Another end is near, but I'm sure so is another beginning.
I'VE GRADUATED!
The three-year relationship I've previously had with this particularly taxing communication degree is finally over. One of the best and most relieving breakups, for sure. Even beats the break up I had with the psycho boyfriend I used to date a couple of years ago so hey, three cheers for that! 2013 has been an absolutely fab year. This year lifted me up to the highest of mountains and also drowned me in the deepest of seas. I've never had such vast variations of emotions in quite a long while. It was an exhausting journey but all the lessons I've gained from this year, I plan to carry close to my heart to get me through my future endeavours. It's always great to be capable of learning new things every second of the day, and I think that's one of the most valuable lessons I've learned this year.
Most recent update would be that I've already completed a TEFL course in the last couple of weeks. Proud to note that I finished it in merely 10 days, which is a great accomplishment considering that 90 days is given to do that. But, not so amazing since I've been a bum and I don't have to juggle work or studies along with the course. If you don't already know, the course provides you with the fundamentals of teaching English as a foreign language. I've been making concrete plans to get myself to Hong Kong to start a career in teaching English, which may or may not be ideal for my personality. But against the odds, or not, I'm giving this shot my all.

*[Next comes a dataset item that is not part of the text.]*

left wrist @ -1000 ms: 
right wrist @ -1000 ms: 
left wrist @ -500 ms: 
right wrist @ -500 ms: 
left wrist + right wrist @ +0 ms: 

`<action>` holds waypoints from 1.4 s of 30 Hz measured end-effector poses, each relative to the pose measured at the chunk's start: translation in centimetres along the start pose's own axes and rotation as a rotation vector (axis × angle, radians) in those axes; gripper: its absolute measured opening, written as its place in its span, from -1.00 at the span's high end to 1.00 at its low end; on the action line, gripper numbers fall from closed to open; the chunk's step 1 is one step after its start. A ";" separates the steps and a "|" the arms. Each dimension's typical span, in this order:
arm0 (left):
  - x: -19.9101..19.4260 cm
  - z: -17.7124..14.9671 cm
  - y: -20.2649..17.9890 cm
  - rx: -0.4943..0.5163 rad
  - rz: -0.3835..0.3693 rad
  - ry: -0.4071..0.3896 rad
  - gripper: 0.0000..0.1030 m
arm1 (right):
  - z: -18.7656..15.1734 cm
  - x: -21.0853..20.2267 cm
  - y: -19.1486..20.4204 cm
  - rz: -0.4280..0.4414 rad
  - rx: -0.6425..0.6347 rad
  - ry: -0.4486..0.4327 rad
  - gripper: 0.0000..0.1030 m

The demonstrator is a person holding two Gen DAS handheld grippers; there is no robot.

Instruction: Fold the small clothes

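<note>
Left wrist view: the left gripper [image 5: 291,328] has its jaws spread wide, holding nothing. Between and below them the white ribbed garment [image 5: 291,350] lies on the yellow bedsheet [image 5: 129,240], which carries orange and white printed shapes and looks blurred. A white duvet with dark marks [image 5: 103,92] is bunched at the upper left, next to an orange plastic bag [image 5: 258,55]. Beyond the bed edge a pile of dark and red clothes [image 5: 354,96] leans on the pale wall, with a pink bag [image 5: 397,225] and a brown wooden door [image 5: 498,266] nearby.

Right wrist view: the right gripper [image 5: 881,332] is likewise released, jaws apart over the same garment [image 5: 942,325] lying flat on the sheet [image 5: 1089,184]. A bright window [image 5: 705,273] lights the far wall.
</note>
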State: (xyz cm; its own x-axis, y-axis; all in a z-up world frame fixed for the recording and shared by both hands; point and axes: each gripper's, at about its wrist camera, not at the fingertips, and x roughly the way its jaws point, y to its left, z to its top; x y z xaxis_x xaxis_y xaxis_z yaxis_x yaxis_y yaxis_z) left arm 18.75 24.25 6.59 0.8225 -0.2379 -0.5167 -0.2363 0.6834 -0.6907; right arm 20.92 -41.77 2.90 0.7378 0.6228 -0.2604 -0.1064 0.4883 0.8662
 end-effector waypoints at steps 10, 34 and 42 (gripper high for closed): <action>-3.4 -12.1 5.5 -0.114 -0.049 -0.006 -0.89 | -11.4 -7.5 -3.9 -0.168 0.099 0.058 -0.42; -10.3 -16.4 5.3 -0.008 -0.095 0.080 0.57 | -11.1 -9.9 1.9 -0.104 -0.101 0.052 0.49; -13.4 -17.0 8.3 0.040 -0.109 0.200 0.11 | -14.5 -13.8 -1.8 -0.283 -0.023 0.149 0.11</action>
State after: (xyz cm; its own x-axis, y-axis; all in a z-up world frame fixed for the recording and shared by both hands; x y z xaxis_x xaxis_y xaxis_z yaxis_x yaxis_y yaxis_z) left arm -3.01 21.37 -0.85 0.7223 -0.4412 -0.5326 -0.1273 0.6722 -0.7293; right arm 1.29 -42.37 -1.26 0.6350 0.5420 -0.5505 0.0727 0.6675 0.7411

I've just been reflecting on the things I have in life. I have been really trying to focus on living in the moment and I think, excluding the occasional and unnecessary worrisome phases, I've done a pretty good job keeping my cool. I really don't want to die one day knowing I've wasted most of my life stressing about the future when I really could have spent my time feeling positive feelings. One of the best things in my life? The most intelligent, hardworking, charming, compromising and patient man you would ever meet.
My boyfriend has provided amazing help with feeling superior the past two months so this goes out to him.
"I don't think I can exactly put into words the gratitude I feel for having you around me. The importance of your existence in my life has grown so much in such a short period of time that the fear of losing you has been permanently instilled deep within me. You have taught me how to be someone I've never thought I could become. Even without trying, you have successfully given me direction in life and the strength and courage to pursue that path. I wish that our bond continues to strengthen despite the distance that will stand between us in the near future. If ever the obstacles we have to overcome starts to take a toll on us, I hope the love we share finds a way for us through it. I love you, now, forever, and way beyond the time we have in this life. Thank you bb chu."
So yes, here I am, just doing a little writing thinking that it might help improve my relationship with this incredibly confusing but beautiful language. Here's a little blessing I'd like to offer to my blood ties, the relationship with my boyfriend and the relationship I'm about to start with the English language.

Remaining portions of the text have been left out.